そして、そのままうつ伏せに止まると涙を流して呟いた。
「何てことだ。わたしを上回る変態がこの世に存在するとは……」
するとその時、優しくも冷静な声が聞こえてきた。
「変態騎士団長よ。さては変態男爵だな?」
「はっ!」
変態騎士団長は「変態男爵」という言葉に飛び起きると、なんと赤パンツが仁王立ちをしていた。
赤パンツは起き上がった変態騎士団長を生温かい眼差しで見つめると、変態男爵の話を始めた。
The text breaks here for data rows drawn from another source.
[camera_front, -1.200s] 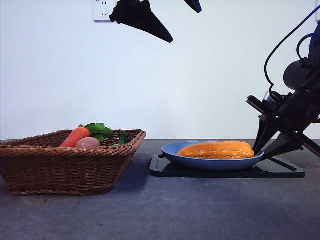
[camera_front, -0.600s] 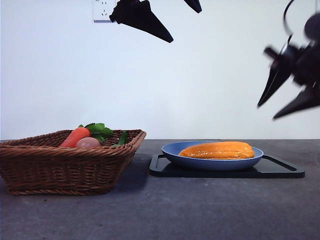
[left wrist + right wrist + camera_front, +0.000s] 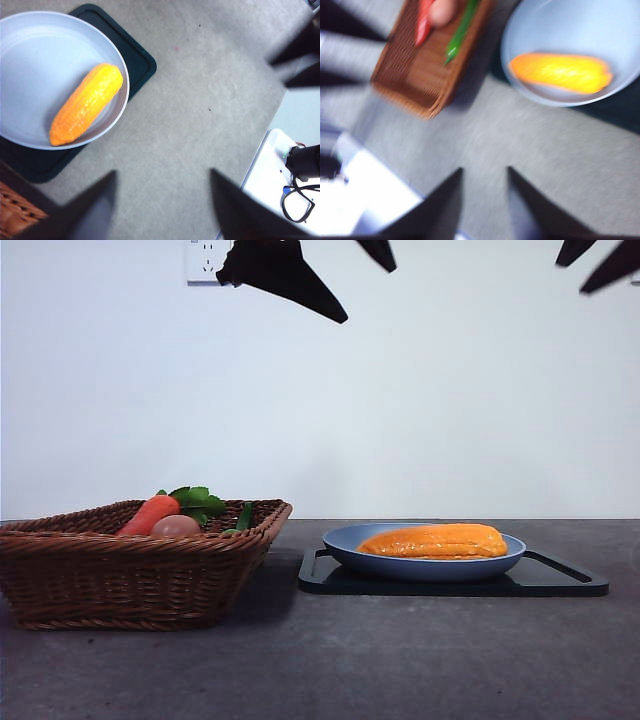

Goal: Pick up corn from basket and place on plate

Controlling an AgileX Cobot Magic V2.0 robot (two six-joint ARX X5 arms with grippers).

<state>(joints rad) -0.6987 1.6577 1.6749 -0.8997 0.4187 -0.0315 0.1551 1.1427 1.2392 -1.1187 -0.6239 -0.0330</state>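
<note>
Corn lies flat in the plate, lengthwise, on the side nearer the camera in my front view. From the left wrist view it sits diagonal against the plate's rim, one tapered end touching the inner wall. Plate rests on a black tray on the grey table.

Basket stands apart from the tray, to the left in the front view, a gap of bare table between them. Inside it I see a carrot with green leaves, a pale pinkish round item just beside the carrot, and a green pod leaning near the basket's wall. Right wrist view is blurred but shows the same: red streak, pink blob, green pod in the wicker.

Left claw: jaws apart, nothing between them, high over bare table beside the tray. In the front view I match it to the dark shapes at top centre.

Right claw: jaws apart, holding nothing, well above the table with basket and plate both in its view below. In the front view only two black tips show at the top right corner.

Wall socket visible at upper left on the white wall.
</note>
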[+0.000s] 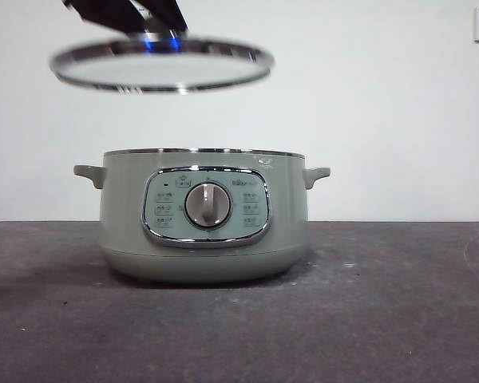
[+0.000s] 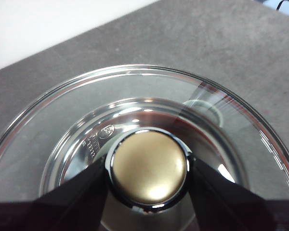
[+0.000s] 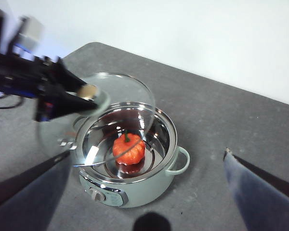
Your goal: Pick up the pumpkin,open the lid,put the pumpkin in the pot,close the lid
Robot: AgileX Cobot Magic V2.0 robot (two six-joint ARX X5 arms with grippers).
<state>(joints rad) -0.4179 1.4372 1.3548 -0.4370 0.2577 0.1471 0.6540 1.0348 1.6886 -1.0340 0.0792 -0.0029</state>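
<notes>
Two black jaws of the left gripper (image 2: 148,173) pinch the knob of the lid (image 1: 161,65), holding it in the air above the pot (image 1: 203,215), a little to one side. Down inside the pot sits the pumpkin (image 3: 128,148). High above, the right gripper (image 3: 144,192) hangs spread wide, holding nothing.

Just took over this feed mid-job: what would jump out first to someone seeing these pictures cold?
The lid hangs in the air above the pot, off to one side, with the left gripper shut on its knob. The pot stands open, and the pumpkin sits at the bottom inside it. The right gripper hovers high over the pot with its jaws open and empty.
</notes>
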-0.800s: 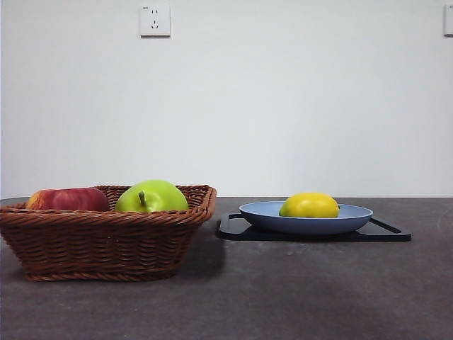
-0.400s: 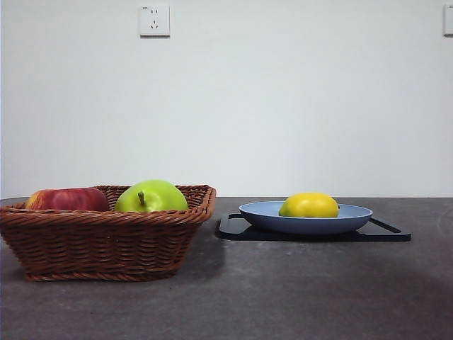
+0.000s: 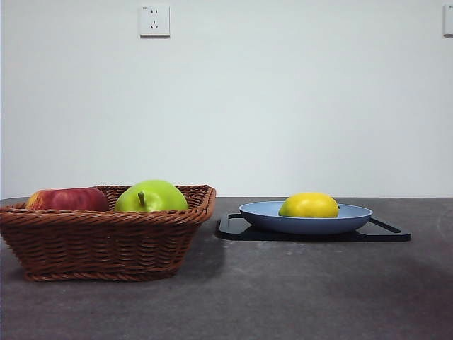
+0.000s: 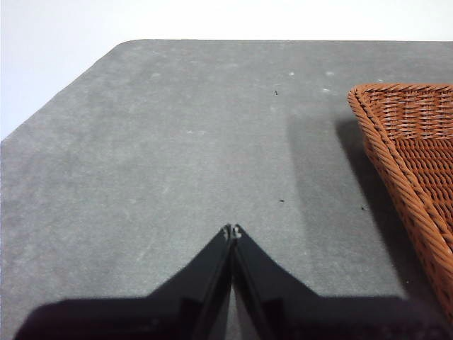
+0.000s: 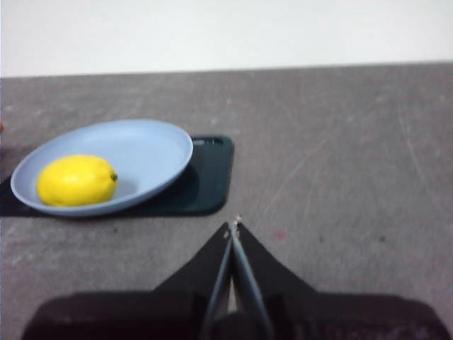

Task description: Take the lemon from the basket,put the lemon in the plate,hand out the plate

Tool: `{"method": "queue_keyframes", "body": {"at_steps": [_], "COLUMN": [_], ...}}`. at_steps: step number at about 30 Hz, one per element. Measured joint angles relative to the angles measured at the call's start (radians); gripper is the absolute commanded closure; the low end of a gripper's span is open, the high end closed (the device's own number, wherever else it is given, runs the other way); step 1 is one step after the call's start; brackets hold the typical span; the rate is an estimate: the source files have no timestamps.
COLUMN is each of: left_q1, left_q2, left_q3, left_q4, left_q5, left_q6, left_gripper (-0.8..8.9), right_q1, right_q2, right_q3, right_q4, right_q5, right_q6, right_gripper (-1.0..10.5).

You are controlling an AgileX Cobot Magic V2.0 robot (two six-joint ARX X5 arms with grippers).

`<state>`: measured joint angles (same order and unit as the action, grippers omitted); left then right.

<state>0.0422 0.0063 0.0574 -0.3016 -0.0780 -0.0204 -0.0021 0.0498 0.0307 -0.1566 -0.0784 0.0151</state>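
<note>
- The lemon (image 3: pixel 308 205) lies in the plate (image 3: pixel 354 218), right of the basket (image 3: pixel 106 241)
- Left gripper (image 4: pixel 233 230) pressed together beside the basket
- Right gripper (image 5: pixel 233 227) likewise together, near the plate

No legible text, label, brand or number anywhere in these views. The white wall socket (image 3: pixel 155 20), at about 11 o'clock in the front view, carries a tiny dark mark at its upper corner, too small to read. The basket (image 3: pixel 106 237), plate (image 3: pixel 304 217), black tray (image 3: pixel 311 232) and fruit show no print or stickers. Both wrist views show only bare grey surface (image 4: pixel 177 156); nothing written there.
</note>
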Motion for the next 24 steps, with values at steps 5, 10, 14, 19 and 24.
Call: {"method": "queue_keyframes", "body": {"at_steps": [5,10,14,19,24], "left_q1": [0.000,0.000,0.000,0.000,0.000], "left_q2": [0.000,0.000,0.000,0.000,0.000], "left_q3": [0.000,0.000,0.000,0.000,0.000], "left_q4": [0.000,0.000,0.000,0.000,0.000], "left_q5": [0.000,0.000,0.000,0.000,0.000], "left_q6": [0.000,0.000,0.000,0.000,0.000], "left_gripper": [8.05,8.05,8.05,8.05,8.05], "right_q1": [0.000,0.000,0.000,0.000,0.000], "right_q2": [-0.002,-0.008,-0.003,0.000,0.000], "right_q3": [-0.003,-0.003,-0.003,-0.003,-0.003], "right_q4": [-0.046,-0.046,-0.046,-0.046,-0.046], "right_q5": [0.003,0.003,0.003,0.003,0.003], "right_q6": [0.050,0.068,0.068,0.069,0.071], "right_gripper": [9.4,9.4,9.4,9.4,9.4]}}
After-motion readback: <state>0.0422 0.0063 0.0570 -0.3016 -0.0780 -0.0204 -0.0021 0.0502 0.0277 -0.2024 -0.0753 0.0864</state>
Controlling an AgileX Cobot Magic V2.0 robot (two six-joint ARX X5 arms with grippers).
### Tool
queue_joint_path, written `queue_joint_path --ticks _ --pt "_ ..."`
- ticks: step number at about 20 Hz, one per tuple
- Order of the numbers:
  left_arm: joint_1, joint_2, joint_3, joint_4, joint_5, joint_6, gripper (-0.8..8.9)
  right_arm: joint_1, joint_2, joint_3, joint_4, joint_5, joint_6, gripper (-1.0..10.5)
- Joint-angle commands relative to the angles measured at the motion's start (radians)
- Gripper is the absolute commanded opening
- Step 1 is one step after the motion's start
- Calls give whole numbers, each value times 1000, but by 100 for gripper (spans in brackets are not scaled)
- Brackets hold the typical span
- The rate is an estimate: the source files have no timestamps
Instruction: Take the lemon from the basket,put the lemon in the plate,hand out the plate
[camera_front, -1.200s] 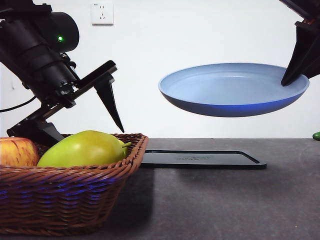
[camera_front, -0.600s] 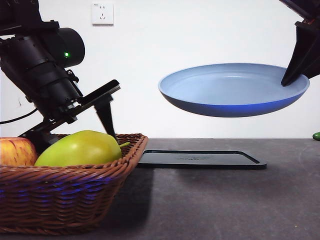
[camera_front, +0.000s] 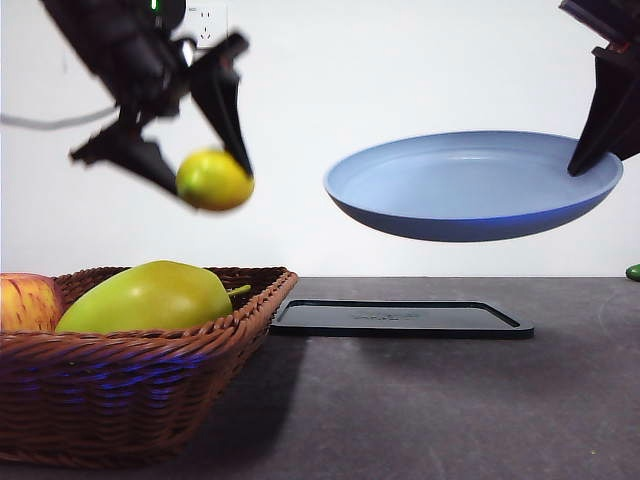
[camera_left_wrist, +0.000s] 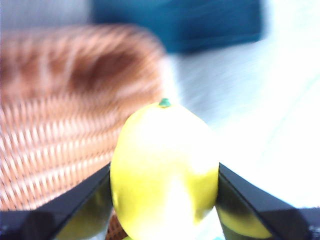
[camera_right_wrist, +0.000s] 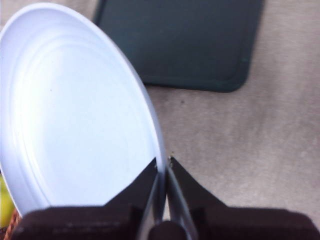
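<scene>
My left gripper (camera_front: 205, 165) is shut on the lemon (camera_front: 213, 180), a bright yellow oval fruit, and holds it high above the wicker basket (camera_front: 150, 385). In the left wrist view the lemon (camera_left_wrist: 164, 167) sits between the two black jaws, over the blurred basket (camera_left_wrist: 60, 130). My right gripper (camera_front: 590, 150) is shut on the rim of the light blue plate (camera_front: 470, 185) and holds it in the air at the right, above the table. The right wrist view shows the plate (camera_right_wrist: 75, 115) with its rim pinched between the jaws.
A yellow-green mango-like fruit (camera_front: 150, 297) and a red-yellow apple (camera_front: 28, 303) lie in the basket. A flat black tray (camera_front: 400, 318) lies on the dark table under the plate; it also shows in the right wrist view (camera_right_wrist: 180, 42). A small green thing (camera_front: 633, 271) sits at the right edge.
My left gripper has risen out of the basket with the lemon held in it. The plate has shifted slightly to the right. The basket has slid a little.
</scene>
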Motion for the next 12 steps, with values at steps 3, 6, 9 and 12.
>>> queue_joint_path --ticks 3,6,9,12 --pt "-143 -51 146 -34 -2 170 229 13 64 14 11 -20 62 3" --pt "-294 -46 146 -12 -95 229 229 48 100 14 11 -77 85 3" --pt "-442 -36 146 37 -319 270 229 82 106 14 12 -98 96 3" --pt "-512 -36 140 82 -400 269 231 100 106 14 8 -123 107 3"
「変態男爵……。あの男爵家は代々この国の西を守る豪族にして変態。およそ800年前の書物にも、すでに『変態』の文字が記されている」
「な……、なんと由緒正しき変態なのだ……」
「あの男爵家の当主『変態男爵』は代々強大な変態力を持ち、その強大な力が暴れ出さぬよう、幼い頃から厳しい訓練を強いられるのだ」
「強大な変態力……、だと……」
「そうだ。私も一度、先代の変態男爵と手合わせをした事があるのだが、手も足も出なかった」
「……なんと」
「だが、あの男爵家は孤高の変態。国に反旗を翻す事もなく、ただ只管に変態男爵の名を守り続けている」
「……」
変態騎士団長は赤パンツの話に感動して涙すると、赤パンツは優しく変態騎士団長の肩を叩いて話を続けた。
「変態騎士団長よ……。変態仙人の門を叩くのだ」
「変態仙人」という、パワー・ワードに驚いた変態騎士団長は、思わず顔を上げて目を見開きながら言った。
「変態仙人……、だと……」
「うむ。この国の東には険しい山があり、その山頂に変態仙人が住んでいる」
「なんだって! 教えてくれ、その山どこにあるのだ!」
「では、あとで地図をやろう。しかし、その山は修羅と呼ばれる選ばれし変態が守っている。試練があるかも知れぬが良いか」
「もちろんだ! 試練なくして変態は磨かれぬ!」
赤パンツは変態騎士団長の曇りのない眼差しに表情を崩すと、大きく頷いた。
「よかろう、では地図を渡そう。こちらに来てくれ」
赤パンツはそう言うと王宮の中へと入っていった。